Friday, August 12, 2011

What to do in Penang other than eat

With Tracy along we were motivated to hire a taxi for a truncated tour of the island - our plan was the fruit farm, canopy walk, the Kek Lok Si Temple, and assam laksa. At the Penang National Park we learned that the canopy walk was closed. (The canopy walk near KL is also closed. So Tracy will have to return for the complete Malaysian experience.)At least the drive rewarded us with views of Penang's coastline, its highrises, and rural communities.

Our driver stopped at the Tropical Spice Garden, we gave into the opportunity to explore it. We opted to only walk through the gardens. The next time we will take a tour, which seemed to consist of people who are traveling together led by an informed, chatty guide. (We are learning that guides in Malaysia are unusually good). Near the end of our walk we noticed signs with symbols providing information on various plants, e.g., whether they were toxic, a money crop,or had a medicinal use. Doug may include a class at the garden's cooking school during a future trip.

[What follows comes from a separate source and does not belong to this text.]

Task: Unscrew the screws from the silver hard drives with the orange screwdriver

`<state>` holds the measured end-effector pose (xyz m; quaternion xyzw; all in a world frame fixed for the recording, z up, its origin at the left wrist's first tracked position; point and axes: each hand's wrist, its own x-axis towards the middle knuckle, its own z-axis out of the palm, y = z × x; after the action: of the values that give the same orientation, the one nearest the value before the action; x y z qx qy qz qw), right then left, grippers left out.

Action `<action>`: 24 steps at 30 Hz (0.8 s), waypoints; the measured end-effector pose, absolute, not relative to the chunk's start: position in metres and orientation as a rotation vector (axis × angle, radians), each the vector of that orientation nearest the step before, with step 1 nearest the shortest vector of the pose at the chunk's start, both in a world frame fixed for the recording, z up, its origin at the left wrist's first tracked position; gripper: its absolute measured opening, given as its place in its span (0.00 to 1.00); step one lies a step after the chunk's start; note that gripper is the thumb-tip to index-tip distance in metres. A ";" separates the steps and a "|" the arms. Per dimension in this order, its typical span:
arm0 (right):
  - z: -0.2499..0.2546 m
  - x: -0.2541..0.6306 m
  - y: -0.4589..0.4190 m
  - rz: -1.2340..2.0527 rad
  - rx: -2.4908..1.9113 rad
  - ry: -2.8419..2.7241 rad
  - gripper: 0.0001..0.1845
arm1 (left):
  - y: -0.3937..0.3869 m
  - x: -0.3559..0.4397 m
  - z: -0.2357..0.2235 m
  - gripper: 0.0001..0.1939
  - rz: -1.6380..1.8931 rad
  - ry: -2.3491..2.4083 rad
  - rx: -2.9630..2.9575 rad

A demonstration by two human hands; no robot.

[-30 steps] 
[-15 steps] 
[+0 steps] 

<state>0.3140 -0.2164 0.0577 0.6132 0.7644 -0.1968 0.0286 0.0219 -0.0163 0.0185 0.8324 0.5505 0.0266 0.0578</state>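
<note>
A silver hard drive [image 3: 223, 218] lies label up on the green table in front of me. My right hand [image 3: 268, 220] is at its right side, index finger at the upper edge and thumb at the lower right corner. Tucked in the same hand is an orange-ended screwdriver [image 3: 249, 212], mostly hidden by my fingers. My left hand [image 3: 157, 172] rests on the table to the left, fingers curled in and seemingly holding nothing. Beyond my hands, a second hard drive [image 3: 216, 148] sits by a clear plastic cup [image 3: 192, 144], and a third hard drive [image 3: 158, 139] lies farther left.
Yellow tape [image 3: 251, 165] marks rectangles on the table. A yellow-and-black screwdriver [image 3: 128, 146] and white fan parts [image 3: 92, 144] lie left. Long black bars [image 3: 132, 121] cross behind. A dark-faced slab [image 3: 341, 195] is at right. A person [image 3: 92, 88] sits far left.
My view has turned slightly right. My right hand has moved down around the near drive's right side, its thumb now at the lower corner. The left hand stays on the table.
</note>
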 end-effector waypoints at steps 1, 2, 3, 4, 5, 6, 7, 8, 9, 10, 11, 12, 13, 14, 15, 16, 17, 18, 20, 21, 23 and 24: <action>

Next we went to the Tropical Fruit Farm because of a blog's recommendation. The tour was a good value we viewed fruit trees and tasted some fruits straight from the source. If we go again I will take notes. After the tour we were treated to a fruit buffet (but no durian) and a smoothies.
Our excellent guide - his 2nd career

Avocado - who knew they grow on trees?
The Fruit Buffet - yes we went for seconds. Dragon fruit on the right
Don't find the right wish? You can find a do-it-yourself ribbon
Our last stop was Kek Loh Si temple, a Buddist temple. It is so vast that I discover many new things with each visit. The one frustration - I wish one could buy a pamphlet explaining Buddhism, the major features of a temple, and its role in Buddhism. I first visited this temple with Rattu from Bhutan. His comment was "same god different face." (On another trip Rattu noted that people who did not remove their shoes were thoughtless and making work for others.)
It's the year of the rabbit!

Inside pagoda containing 10,000 Buddhas

We commemorated our grandson's birthday by buying a roof tile and inscribing it with his name and birth date.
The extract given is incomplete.